• Problem statement:
Look through the material below and copy every line containing the word "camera".

********************

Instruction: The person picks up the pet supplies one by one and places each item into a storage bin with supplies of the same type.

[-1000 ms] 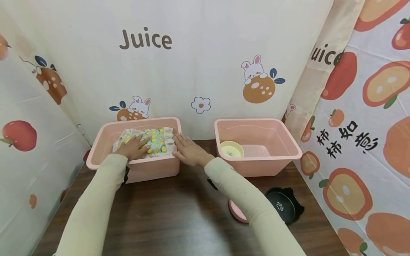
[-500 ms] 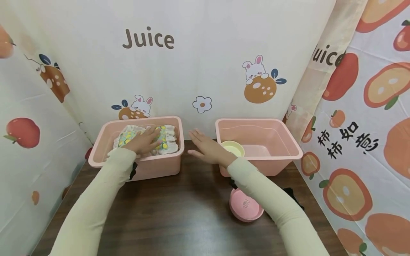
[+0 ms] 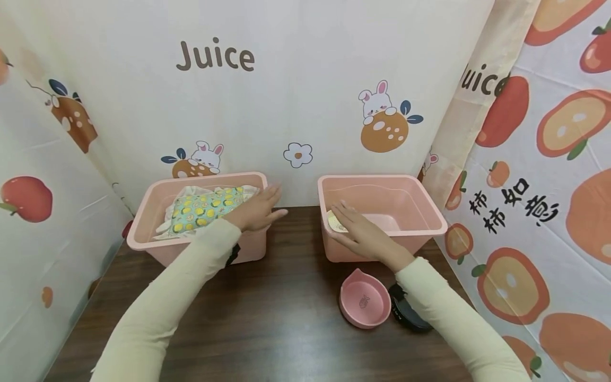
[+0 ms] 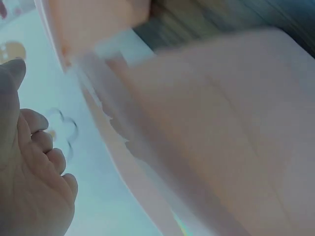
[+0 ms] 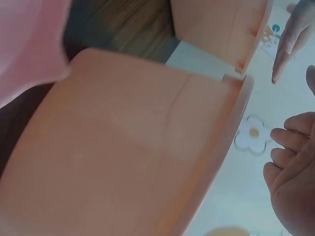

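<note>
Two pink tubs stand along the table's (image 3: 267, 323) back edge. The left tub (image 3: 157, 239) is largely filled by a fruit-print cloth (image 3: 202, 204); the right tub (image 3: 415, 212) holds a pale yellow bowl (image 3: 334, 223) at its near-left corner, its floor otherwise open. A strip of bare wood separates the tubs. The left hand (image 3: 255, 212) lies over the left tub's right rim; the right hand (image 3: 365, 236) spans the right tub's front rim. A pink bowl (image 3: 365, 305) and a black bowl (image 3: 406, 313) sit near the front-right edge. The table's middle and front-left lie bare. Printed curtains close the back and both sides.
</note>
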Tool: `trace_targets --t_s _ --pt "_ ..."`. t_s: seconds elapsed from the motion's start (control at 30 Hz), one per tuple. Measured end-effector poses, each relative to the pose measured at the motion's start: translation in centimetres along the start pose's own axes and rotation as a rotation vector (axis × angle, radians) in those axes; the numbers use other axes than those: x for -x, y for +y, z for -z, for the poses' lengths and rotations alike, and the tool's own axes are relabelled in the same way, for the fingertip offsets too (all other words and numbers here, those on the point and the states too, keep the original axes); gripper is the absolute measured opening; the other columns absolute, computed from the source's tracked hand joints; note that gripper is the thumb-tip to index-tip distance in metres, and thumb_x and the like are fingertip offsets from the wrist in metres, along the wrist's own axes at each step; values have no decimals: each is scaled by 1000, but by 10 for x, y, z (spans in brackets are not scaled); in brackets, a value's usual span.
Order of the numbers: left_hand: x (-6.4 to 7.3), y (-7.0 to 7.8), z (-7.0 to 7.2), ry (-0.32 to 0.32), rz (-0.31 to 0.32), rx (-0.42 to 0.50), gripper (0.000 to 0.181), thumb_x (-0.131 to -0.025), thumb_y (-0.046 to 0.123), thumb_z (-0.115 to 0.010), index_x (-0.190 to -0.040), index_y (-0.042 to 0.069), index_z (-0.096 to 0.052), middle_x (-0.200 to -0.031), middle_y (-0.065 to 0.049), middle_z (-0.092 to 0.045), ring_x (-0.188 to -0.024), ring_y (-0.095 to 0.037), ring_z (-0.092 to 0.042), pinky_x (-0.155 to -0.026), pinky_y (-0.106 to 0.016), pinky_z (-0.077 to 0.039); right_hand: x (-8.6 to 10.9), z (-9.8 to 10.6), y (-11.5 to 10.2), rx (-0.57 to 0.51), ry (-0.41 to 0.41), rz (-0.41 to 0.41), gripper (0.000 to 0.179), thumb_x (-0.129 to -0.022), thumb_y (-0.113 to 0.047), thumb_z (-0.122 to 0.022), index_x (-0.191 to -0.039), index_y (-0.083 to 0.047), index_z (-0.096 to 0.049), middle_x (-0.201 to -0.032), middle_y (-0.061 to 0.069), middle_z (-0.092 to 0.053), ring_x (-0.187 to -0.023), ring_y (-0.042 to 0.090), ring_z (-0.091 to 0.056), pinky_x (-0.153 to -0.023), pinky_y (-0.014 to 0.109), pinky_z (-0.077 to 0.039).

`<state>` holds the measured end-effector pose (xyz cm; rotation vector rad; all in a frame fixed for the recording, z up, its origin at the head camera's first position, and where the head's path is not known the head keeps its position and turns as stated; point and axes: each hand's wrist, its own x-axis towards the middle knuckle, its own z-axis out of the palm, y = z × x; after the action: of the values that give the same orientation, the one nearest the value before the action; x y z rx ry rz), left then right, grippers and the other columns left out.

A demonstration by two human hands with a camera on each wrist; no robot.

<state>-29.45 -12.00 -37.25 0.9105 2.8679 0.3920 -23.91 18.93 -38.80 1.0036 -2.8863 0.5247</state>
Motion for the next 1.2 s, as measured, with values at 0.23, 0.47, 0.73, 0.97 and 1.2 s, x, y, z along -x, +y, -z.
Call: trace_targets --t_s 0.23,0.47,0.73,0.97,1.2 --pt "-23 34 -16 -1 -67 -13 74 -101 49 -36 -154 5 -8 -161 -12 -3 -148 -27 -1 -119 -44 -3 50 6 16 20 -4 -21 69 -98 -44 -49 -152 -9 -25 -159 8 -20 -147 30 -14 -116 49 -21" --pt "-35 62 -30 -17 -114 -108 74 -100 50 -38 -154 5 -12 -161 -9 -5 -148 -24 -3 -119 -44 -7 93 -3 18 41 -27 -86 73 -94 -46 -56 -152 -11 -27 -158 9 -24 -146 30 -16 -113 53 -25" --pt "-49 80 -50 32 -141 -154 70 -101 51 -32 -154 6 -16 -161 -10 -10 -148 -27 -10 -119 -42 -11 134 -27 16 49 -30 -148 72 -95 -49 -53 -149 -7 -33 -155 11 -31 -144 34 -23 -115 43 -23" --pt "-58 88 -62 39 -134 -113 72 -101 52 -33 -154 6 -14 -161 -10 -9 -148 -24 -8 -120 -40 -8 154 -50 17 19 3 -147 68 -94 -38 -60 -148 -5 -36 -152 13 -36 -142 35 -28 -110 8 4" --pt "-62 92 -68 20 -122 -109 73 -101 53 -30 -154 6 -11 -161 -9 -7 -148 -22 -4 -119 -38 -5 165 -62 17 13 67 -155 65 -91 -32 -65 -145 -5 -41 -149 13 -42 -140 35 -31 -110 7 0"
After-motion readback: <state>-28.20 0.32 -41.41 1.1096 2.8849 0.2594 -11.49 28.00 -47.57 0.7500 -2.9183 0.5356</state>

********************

• Result:
`<state>` holds the measured end-effector pose (xyz cm; rotation vector rad; all in a frame fixed for the recording, z up, its origin at the head camera's first position, and where the head's path is not known the head keeps its position and turns as stated; point and axes: each hand's wrist, its own x-axis towards the middle knuckle, its own z-axis out of the palm, y = z × x; after the action: of the values that give the same orientation, the one nearest the value before the action; x y z rx ry rz), left then right, grippers and the other columns left out.
A demonstration by two human hands with a camera on each wrist; no robot.

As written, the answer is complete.